- _Description of the task_
Repeat exactly the lines of the entries below from the one with "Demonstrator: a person" through the one with "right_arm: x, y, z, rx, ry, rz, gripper", both ends included, and nothing else.
BEGIN Information given
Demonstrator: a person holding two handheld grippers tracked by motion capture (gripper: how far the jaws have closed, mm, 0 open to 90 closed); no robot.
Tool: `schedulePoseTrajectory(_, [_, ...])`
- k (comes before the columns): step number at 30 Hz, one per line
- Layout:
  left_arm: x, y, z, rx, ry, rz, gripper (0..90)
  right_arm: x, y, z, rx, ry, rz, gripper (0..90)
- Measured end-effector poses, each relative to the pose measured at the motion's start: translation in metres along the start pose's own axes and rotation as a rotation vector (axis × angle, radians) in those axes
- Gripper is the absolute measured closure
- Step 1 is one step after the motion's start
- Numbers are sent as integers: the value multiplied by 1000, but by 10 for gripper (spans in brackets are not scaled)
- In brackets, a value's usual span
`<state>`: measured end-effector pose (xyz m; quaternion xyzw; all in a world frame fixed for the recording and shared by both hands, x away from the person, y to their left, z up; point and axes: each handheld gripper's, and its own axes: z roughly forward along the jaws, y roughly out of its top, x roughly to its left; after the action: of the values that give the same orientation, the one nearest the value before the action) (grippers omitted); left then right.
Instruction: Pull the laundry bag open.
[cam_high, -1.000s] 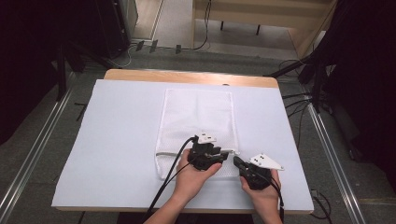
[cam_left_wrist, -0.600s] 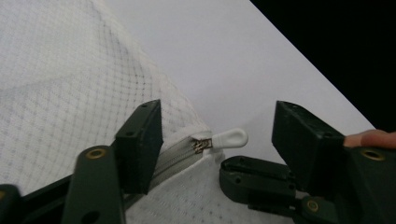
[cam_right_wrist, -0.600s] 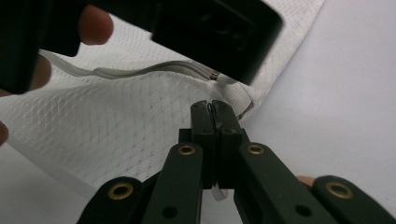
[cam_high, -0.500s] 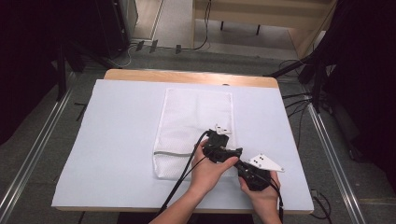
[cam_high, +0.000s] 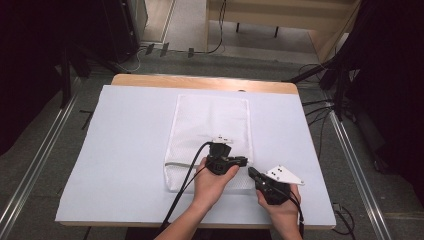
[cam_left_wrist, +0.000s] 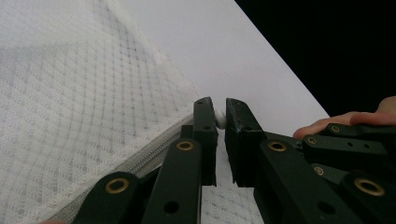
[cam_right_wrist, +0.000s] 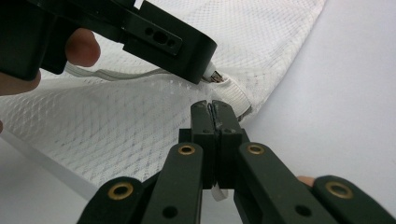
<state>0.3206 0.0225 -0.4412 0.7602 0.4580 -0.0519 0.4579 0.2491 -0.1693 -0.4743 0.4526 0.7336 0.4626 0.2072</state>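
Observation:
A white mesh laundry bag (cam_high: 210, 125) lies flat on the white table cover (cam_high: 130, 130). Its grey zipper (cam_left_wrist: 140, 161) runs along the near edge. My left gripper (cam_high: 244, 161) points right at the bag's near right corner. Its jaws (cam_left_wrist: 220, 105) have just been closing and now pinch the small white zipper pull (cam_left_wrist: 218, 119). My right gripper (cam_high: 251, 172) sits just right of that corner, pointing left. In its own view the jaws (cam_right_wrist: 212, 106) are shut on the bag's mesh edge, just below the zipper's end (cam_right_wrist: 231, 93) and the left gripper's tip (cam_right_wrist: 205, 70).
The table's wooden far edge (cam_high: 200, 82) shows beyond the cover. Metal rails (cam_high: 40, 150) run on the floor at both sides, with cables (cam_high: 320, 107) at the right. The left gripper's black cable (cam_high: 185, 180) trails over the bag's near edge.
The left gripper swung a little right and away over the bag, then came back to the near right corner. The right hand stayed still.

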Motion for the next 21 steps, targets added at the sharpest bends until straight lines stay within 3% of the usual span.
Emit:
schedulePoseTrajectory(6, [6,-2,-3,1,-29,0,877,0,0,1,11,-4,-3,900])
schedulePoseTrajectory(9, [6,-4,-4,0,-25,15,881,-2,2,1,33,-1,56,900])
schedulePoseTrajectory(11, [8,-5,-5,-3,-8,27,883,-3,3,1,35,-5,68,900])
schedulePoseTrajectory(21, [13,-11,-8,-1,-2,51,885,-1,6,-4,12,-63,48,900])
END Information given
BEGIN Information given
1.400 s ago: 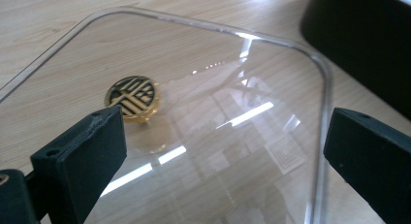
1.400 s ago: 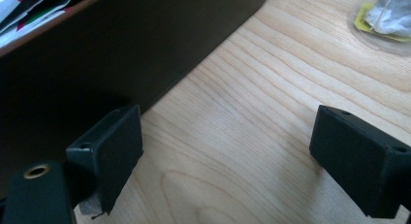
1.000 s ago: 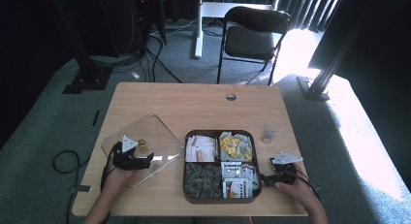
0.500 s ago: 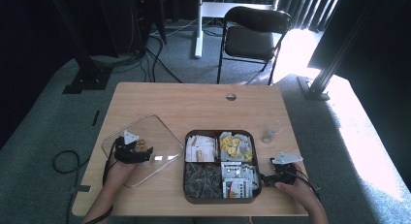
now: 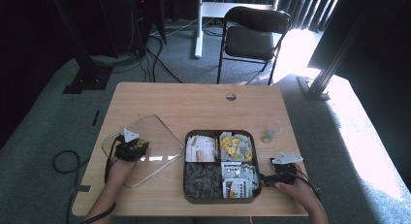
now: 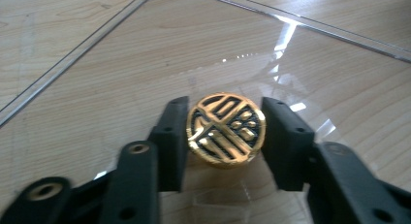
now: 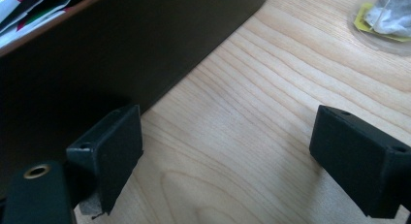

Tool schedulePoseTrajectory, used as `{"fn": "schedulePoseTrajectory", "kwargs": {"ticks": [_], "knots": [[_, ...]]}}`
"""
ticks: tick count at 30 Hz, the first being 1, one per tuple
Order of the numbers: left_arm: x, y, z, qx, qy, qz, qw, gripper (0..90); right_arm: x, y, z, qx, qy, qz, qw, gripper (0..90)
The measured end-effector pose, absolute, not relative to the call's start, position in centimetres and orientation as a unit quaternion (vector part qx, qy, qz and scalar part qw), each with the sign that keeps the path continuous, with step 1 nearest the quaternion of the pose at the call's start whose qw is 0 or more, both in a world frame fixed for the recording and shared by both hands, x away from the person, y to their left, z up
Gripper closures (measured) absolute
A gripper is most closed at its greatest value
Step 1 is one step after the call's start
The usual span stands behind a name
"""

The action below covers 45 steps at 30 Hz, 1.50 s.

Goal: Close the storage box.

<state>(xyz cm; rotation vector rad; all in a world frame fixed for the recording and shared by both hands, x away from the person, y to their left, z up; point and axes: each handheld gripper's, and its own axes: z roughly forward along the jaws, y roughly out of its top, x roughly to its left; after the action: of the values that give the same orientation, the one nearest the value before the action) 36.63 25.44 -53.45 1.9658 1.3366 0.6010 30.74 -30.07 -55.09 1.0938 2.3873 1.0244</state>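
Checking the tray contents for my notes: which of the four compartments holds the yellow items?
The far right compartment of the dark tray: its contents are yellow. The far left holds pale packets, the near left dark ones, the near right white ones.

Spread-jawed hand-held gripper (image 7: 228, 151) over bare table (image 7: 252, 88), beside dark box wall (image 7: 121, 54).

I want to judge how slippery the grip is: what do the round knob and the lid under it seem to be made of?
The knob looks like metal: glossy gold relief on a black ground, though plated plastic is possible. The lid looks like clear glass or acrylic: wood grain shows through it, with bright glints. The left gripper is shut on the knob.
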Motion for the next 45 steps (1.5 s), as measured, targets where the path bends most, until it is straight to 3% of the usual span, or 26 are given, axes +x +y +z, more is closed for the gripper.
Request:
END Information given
- _Solution to this task_
Demonstrator: a person holding two handheld grippers tracked by motion capture (gripper: how far the jaws have closed, mm, 0 open to 90 closed); no robot.
Tool: `schedulePoseTrajectory(_, [_, ...])`
- k (comes before the columns): step number at 30 Hz, one per line
- Layout:
  left_arm: x, y, z, rx, ry, rz, gripper (0..90)
  right_arm: x, y, z, rx, ry, rz, gripper (0..90)

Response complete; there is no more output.